Introduction: Vascular calcification is the most significant predictor of cardiovascular morbidity and mortality, but therapeutic options are unavailable. Relaxin has emerged as a vasoprotective molecule, but several drawbacks prevent therapeutic translation. Targeting the relaxin receptor, RXFP1, is safe and well-tolerated in animal models of vascular disease and humans. We identified a biased allosteric agonist of human RXFP1, ML290, and aimed to test the hypothesis that ML290 arrests the progression of vascular calcification in mouse models of atherosclerosis and chronic kidney disease (CKD). Methods and Results: Recurrent treatment with ML290 significantly prevented ( P = 0.0422, n = 8) and reversed ( P = 0.0489, n = 6) atherosclerotic calcification in humanized ( hRXFP1/hRXFP1 ) Apoe -/- mice fed an atherogenic diet. Longitudinal tracing of mineral formation in the aortic arch of these mice revealed the presence of mineral in vehicle- but not ML290-treated mice after 15 weeks of diet. Accelerated mineral growth was observed in vehicle-treated mice after 20 weeks of the diet, which was reduced by ML290 treatment. In humanized mice with CKD, ML290 significantly prevented ( P = 0.0344, n = 9) medial calcification.
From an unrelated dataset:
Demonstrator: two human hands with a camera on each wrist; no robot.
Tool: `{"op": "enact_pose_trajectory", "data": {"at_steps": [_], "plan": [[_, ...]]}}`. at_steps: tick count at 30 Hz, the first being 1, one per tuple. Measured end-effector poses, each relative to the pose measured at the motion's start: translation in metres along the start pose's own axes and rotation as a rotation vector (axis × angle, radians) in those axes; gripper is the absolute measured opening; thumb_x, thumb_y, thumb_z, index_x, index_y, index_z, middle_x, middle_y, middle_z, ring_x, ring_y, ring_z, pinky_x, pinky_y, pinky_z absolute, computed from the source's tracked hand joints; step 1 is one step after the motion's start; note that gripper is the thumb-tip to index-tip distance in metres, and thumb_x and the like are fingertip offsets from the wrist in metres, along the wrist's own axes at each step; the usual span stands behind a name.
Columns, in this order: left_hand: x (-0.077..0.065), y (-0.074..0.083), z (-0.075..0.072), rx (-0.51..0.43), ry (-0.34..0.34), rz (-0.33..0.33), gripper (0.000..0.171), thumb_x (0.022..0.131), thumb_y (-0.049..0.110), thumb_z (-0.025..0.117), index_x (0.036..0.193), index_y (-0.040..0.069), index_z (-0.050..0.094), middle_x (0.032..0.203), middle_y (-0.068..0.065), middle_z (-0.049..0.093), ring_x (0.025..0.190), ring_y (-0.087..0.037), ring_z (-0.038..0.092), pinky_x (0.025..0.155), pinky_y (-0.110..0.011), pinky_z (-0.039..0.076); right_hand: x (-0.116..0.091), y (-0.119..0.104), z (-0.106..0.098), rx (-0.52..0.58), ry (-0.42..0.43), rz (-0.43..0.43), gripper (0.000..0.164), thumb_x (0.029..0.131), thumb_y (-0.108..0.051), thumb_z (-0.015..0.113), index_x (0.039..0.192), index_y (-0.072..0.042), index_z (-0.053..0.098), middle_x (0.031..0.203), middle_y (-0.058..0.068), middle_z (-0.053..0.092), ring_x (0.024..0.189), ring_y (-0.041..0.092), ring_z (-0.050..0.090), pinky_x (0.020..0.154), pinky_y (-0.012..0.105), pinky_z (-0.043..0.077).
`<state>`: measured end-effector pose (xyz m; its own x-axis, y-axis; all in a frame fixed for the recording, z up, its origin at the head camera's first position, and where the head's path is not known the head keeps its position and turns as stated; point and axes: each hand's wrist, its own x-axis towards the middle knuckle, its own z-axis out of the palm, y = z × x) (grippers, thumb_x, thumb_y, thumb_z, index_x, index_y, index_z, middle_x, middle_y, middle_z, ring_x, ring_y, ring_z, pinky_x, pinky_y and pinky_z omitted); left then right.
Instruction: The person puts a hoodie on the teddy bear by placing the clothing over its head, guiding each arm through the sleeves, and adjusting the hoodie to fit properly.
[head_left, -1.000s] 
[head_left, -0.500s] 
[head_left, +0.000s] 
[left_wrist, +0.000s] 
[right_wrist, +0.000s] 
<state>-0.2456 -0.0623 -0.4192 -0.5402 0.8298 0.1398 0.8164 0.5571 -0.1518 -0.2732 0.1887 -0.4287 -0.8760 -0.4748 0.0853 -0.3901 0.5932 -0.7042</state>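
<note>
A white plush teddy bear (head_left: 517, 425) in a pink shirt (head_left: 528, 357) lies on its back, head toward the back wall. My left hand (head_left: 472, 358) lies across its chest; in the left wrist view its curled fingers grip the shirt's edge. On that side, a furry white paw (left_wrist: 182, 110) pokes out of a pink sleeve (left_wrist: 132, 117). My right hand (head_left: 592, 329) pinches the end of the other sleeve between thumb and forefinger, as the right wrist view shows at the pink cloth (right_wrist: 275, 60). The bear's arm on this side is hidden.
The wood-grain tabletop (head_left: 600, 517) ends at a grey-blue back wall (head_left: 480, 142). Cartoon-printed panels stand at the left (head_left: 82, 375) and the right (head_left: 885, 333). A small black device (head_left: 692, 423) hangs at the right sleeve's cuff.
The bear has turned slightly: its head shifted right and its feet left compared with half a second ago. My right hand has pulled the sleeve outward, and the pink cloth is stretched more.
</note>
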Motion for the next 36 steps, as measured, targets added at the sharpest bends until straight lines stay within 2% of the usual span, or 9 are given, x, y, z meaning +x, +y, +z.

In vitro , ML290 reduced ( P = 0.0005, n = 3) superoxide production under osteogenic conditions in vascular smooth muscle cells (VSMCs). Osteogenic changes in VSMC phenotype associate with a release of alkaline phosphatase (ALP) in extracellular vesicles (EVs), which promote mineralization. ML290 treatment significantly ( P = 0.0001, n = 3) suppressed the formation of ALP-loaded EVs in vitro . Bone morphogenetic protein-4, an inducer of osteogenic transitions, and caveolin-1, a scaffolding protein required for calcifying EV formation, were significantly ( P = 0.0059, n = 4) down-regulated after 24 h treatment with ML290 compared to vehicle-treated VSMCs under osteogenic conditions. Conclusions: We demonstrate the therapeutic potential for ML290 to mitigate atherosclerosis and CKD-induced vascular calcification in vivo . The actions of ML290 to prevent medial calcification are in part attributed to its ability to limit the release of calcifying EVs as a result of osteogenic differentiation, and to reduce vascular superoxide production.